RGV gave a good example of a function that shoots down your theory, either one of them since they both mean the same thing.

Take f(x) = 1 - e^-x. f'(x) = e^-x.

So first note that f(x) is 1-1 and increasing. Now, f'(x) on the other hand is actually decreasing.

So it is not true that : If f(x) is 1-1, then f'(x) is decreasing.

To answer your other question about "what if f is a straight line" consider f(x) = c for some constant real number c.

There are infinitely many choices of x that give the same value for f, so the function is not 1-1.

 

[Darth Frodo]

Ah right thanks Zondrina.

Yeah apologies for the confusion but I wrote it down incorrectly. I meant always increasing or always decreasing.

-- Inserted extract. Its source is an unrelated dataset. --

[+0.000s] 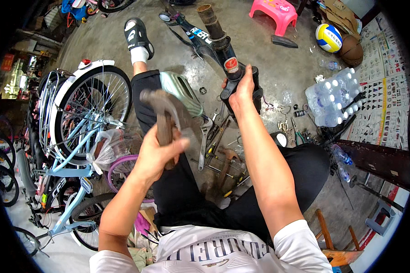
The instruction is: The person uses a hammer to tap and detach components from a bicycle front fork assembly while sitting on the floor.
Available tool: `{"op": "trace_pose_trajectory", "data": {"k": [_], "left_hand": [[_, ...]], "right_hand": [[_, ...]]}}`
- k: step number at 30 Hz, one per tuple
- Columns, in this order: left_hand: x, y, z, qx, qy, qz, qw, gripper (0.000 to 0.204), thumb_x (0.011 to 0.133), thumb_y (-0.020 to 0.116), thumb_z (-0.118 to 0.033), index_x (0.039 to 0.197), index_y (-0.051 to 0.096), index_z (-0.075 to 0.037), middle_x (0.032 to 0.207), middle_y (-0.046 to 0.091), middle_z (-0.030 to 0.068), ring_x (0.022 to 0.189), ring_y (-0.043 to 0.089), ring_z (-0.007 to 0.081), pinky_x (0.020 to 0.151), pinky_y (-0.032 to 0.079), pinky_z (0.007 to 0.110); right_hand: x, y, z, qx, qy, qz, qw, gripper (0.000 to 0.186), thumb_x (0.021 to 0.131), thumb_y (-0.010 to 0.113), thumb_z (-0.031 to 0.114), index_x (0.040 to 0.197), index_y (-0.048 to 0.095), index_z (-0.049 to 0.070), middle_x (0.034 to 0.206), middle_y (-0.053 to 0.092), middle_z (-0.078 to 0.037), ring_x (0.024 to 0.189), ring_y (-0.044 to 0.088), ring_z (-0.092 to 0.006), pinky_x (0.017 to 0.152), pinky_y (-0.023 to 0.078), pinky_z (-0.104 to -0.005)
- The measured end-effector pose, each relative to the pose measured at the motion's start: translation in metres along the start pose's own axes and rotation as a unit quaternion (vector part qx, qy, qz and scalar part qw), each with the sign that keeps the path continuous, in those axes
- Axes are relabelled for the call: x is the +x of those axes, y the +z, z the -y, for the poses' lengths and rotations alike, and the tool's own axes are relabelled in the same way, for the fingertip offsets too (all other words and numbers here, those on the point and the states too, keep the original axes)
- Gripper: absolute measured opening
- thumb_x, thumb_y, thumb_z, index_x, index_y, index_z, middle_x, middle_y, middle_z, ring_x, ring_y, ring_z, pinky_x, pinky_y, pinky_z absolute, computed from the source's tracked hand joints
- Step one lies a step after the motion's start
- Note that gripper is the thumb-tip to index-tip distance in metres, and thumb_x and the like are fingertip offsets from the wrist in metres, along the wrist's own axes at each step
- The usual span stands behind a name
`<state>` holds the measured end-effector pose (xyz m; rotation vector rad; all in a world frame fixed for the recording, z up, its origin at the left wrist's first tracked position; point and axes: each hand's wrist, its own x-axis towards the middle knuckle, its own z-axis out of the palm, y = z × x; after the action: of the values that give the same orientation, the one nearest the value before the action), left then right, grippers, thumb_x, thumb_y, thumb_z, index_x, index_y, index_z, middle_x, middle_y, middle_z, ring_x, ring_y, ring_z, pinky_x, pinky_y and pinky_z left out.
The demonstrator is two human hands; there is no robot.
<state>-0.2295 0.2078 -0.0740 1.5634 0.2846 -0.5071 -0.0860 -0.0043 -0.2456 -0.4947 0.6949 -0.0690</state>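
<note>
My left hand [154, 157] is closed around the wooden handle of a claw hammer [166, 129], its slightly blurred head raised over my left leg. With my right hand [244, 91] I grip the black fork crown [232, 88] of a bicycle, fingers partly hidden behind it. Just beyond that hand is the head tube [228, 52] with a red badge, and a rusty metal pipe [207, 17] stands out of its far end. The dark bicycle frame [193, 34] stretches away to the far left. Between hammer and fork lies a pale green plastic piece [183, 91].
On the floor between my legs lie an adjustable wrench [204, 145], a second hammer [226, 167] and several hand tools. Pliers [298, 133] and bottled water packs [332, 98] are at right. A pink stool [275, 16] stands beyond; a light blue bicycle [77, 145] is at left.
</note>
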Motion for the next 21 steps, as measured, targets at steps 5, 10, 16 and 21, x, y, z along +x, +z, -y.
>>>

Thanks for the clarification

 

[Vargo]

I don't mean to belabor the point, but if your function is 1-1 it need not be increasing or decreasing. e.g. Let f(x) = 1/x for negative x, f(x) = x for x greater than or equal to 0.

However, if f(x) is continuous and 1-1, then it is true that f must either be increasing or decreasing.

Also, if f is differentiable, and 1-1, then either f'(x) \geq 0 for all x. OR f'(x)\leq 0 for all x.

 

[Darth Frodo]

Yeah, I was referring to Continuous functions, apologies.

Regarding your last point, if f'(x) = 0 doesn't this mean that f is not 1-1?

 

[Vargo]

It depends on the set of values x such that f'(x)=0. The derivative can be zero at isolated points. For example, if f(x)=x^3, then f'(0)=0. You could even come up with examples where f'(x)=0 for an infinite number of x values. For example, if f(x)=x-sin(x), then f'(x)=1-cos(x) which equals 0 at all integer multiples of 2*pi, but is otherwise positive.

It is even possible for f'(x) to be zero at an infinite number of points in a finite interval. For example, suppose
f'(x) = x^2 sin^2(\pi / x)
This is 0 at all points x=1/n, but otherwise positive.

The technical requirement is that if f' ≥ 0 then f is strictly increasing if and only if the set of points x such that f'(x)=0 has measure 0.